Work to complete: Exactly the lines from the one containing "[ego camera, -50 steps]" through the one containing "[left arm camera" in the listing below are to be copied, with the pictures left out.
[Dataset content]
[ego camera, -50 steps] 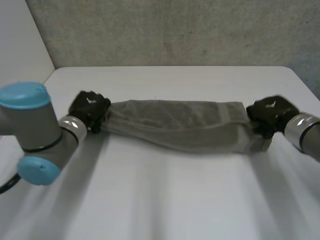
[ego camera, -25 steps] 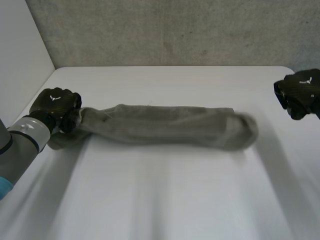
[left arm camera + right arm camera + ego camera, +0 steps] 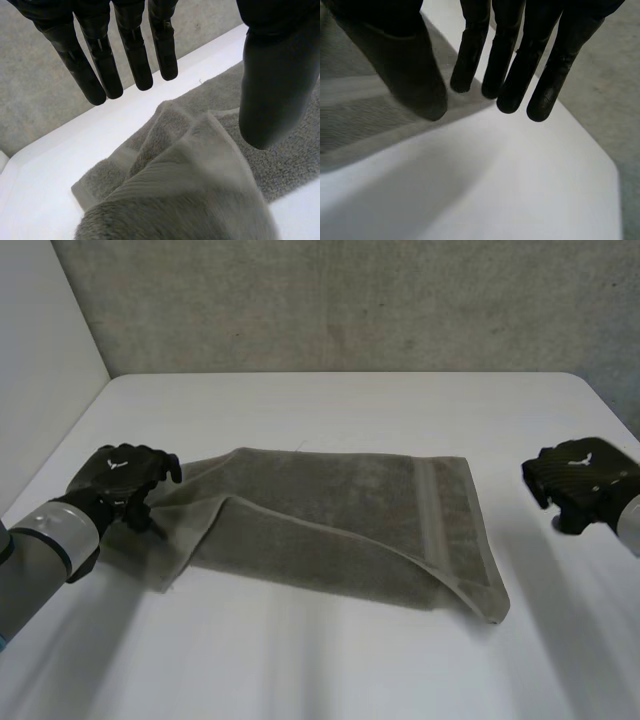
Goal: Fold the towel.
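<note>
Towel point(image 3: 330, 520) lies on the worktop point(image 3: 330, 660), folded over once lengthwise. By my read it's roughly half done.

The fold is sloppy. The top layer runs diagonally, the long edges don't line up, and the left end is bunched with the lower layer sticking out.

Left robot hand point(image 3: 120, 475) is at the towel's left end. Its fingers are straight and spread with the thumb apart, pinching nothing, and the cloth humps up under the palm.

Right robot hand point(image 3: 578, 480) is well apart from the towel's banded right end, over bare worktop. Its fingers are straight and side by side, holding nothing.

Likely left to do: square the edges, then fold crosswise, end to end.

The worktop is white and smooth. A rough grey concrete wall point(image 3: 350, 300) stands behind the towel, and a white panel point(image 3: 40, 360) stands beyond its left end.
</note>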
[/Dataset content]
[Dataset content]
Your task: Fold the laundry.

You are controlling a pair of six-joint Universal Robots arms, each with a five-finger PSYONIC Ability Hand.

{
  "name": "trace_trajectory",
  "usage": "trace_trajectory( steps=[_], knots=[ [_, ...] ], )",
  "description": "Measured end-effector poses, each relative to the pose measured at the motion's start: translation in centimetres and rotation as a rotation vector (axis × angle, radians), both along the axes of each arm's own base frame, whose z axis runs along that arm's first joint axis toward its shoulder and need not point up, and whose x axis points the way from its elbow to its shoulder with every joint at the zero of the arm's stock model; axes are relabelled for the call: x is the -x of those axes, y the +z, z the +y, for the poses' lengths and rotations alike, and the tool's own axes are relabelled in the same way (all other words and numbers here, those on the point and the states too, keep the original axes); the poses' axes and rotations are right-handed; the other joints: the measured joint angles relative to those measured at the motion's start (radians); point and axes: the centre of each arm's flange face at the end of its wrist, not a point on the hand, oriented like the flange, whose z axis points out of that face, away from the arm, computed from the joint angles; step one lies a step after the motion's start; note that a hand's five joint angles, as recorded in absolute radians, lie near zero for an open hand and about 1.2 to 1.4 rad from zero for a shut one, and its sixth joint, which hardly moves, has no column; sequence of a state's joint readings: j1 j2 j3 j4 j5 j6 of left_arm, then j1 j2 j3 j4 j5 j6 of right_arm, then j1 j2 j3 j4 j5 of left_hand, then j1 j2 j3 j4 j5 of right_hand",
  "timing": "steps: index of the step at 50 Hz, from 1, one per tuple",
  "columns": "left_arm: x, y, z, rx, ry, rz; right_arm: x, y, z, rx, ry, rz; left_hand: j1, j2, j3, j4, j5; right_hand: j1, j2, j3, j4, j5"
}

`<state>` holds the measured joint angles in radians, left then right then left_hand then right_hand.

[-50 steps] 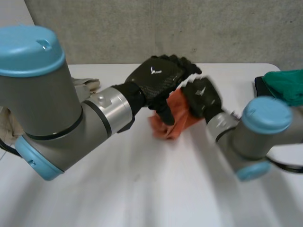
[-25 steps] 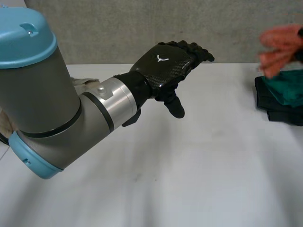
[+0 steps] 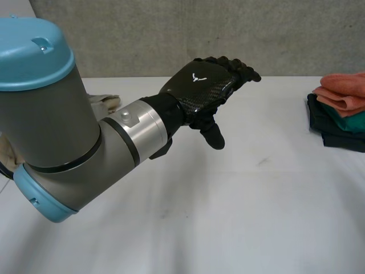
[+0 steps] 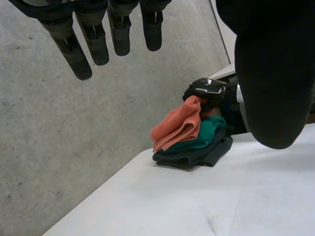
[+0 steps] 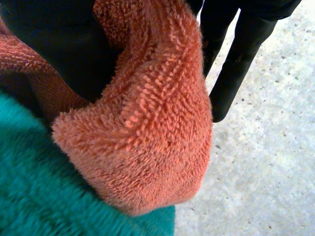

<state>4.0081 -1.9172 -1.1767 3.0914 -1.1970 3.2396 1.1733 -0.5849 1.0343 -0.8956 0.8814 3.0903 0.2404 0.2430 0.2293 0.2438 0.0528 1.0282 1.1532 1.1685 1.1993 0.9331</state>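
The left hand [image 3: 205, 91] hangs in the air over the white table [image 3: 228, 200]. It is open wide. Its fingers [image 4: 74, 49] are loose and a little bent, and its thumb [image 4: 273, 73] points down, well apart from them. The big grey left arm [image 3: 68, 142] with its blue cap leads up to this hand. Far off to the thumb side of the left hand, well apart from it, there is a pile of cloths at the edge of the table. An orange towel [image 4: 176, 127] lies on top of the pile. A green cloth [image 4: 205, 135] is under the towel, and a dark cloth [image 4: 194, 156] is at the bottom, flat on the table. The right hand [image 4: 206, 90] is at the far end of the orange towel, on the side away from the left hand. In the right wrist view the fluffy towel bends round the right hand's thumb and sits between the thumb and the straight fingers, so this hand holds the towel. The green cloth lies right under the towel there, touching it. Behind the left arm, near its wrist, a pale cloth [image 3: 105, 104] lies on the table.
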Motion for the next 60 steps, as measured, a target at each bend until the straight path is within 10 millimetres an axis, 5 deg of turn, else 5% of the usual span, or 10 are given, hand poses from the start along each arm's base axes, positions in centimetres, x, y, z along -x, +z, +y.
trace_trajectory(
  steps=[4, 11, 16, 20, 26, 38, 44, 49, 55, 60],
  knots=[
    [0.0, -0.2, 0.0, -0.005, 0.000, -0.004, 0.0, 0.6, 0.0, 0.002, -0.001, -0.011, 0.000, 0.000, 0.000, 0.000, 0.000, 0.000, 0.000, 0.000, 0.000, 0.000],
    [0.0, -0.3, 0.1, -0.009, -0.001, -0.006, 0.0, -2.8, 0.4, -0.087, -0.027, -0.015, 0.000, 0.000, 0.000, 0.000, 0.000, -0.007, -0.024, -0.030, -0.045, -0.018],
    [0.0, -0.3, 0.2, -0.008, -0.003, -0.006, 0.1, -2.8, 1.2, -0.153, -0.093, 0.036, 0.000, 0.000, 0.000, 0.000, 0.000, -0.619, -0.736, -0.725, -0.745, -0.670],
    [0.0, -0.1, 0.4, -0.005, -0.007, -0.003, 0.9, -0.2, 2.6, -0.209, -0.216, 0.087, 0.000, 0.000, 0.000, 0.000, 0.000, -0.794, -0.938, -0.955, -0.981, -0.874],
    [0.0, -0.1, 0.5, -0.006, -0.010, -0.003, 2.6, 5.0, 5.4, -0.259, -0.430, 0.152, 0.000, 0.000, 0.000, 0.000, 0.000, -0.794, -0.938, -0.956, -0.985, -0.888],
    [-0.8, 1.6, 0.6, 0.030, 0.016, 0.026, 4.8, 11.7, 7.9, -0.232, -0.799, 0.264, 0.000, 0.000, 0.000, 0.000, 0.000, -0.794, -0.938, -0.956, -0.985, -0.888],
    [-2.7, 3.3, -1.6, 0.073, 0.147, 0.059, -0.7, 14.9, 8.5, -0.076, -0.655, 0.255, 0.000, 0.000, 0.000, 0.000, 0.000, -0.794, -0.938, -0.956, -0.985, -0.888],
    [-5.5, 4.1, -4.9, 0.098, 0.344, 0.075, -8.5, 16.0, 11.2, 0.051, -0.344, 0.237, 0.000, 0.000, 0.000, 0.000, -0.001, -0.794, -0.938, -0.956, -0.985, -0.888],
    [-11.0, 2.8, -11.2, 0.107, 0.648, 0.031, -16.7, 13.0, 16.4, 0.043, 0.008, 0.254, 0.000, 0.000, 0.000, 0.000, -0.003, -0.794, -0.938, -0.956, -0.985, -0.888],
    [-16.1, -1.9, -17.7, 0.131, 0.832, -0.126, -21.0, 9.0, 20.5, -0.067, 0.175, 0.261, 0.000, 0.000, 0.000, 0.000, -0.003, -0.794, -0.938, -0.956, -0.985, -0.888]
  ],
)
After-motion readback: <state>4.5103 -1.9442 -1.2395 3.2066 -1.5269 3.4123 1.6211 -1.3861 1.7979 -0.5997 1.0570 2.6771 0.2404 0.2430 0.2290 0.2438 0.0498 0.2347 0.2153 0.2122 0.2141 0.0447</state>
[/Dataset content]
Response to the task:
[ego camera, -50 steps] 
[ego camera, -25 steps] 
[left arm camera + right arm camera + ego camera, +0 steps] 

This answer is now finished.